Authors: Di Niu (University of Alberta, Canada) and Baochun Li (University of Toronto, Canada)
Title: “Congestion-Aware Internet Pricing for Media Streaming”
Publication: 2014 IEEE INFOCOM Workshop on Smart Data Pricing
Taking inspiration from proposed congestion-dependent road pricing policies where a vehicle is charged in proportion to the distance it travels along the road, the authors in this paper propose a new metric for congestion-sensitive pricing of streaming media content over a network. In particular, the ISP computes the product of the (instantaneous) streaming media rate (the application throughput) times the (instantaneous) packet transmission delay on each link. The overall cost to the content consumer is computed by summing this cost over all links between the content source and destination. A little thought shows that this metric is equivalent to computing the so-called bandwidth-delay product on each link. The bandwidth delay product of a flow of packets over a link is the product of the rate at which packets are transmitted onto the link times the end-to-end delay for a packet on that link, and equals the amount of data from the flow on the link at any point in time. The proposed pricing mechanism is congestion dependent, since the transmission delay on the link is increasing in the link congestion level.
The authors then consider some implications of such a pricing policy for media content providers. Content providers would wish to form minimum cost overlay networks to connect with their clients. By minimizing the cost of the sum bandwidth delay products, the clients are by definition minimizing the amount of “waiting data” on the network. Focusing on the particular case of streaming video multicast, each multicast session wishes to find the collection of relays such that the resulting distribution tree has minimum cost. As an example, applications like Google Hangouts, Facetime, and Skype need to form these kinds of overlay networks.
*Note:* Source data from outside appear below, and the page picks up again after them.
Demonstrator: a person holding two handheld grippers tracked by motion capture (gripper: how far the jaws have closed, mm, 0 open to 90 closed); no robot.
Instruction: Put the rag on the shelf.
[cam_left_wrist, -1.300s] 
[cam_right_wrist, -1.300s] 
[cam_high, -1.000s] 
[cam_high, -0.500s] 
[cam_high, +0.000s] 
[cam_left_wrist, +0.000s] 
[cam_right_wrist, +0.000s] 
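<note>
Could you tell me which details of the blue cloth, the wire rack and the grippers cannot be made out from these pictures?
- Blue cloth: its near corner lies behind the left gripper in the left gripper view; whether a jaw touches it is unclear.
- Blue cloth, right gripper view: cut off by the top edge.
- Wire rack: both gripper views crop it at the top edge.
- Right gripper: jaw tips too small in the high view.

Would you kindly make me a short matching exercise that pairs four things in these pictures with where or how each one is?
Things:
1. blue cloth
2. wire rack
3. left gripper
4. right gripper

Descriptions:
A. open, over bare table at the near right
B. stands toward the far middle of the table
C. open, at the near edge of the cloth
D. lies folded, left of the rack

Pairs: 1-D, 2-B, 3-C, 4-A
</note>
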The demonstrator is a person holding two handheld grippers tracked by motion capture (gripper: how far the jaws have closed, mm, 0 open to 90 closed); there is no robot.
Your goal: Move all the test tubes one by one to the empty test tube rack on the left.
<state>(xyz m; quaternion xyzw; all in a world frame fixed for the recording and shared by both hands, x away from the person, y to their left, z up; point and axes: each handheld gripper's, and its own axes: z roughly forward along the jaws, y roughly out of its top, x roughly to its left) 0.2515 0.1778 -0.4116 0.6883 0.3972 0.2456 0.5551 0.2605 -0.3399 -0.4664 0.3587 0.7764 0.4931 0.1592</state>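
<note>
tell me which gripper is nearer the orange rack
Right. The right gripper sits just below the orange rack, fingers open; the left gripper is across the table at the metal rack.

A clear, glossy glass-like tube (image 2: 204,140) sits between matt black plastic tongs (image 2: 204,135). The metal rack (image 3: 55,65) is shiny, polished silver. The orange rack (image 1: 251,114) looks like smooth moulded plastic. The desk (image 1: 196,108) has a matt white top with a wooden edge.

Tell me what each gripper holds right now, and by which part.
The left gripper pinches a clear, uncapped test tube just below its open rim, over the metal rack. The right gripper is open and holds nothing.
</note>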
To approximate this hard problem, the authors study a “network coordinate system” (or, in their words, “delay space”), where the delay between two nodes determines the delay between them, and idealized relay locations must be eventually mapped back to the actual underlying network. Specifically, given the spatial locations of the terminal nodes to be connected, and a limit on the allowed number of relays nodes, the goal is to place the relays in space so as to form a multicast tree of minimum cost.
Unfortunately, the resulting optimization problem is non-convex, and as such the authors investigate an appealing approximation based on the expectation-maximization (EM) paradigm. In this context, the algorithm iteratively solves for the optimal flow given a fixed set of relay positions (a linear program), then solves for the optimal set of relay positions given a flow (a convex program).
The simulations section demonstrate that using this optimized approach to relay and flow selection will yield potentially significant savings in overall cost for multicast networks relative to the naïve approach of sending the content directly.
In summary, this paper proposes a natural congestion-dependent pricing principle for streaming content, and uses this metric to illustrate a principled approach to forming multicast session trees.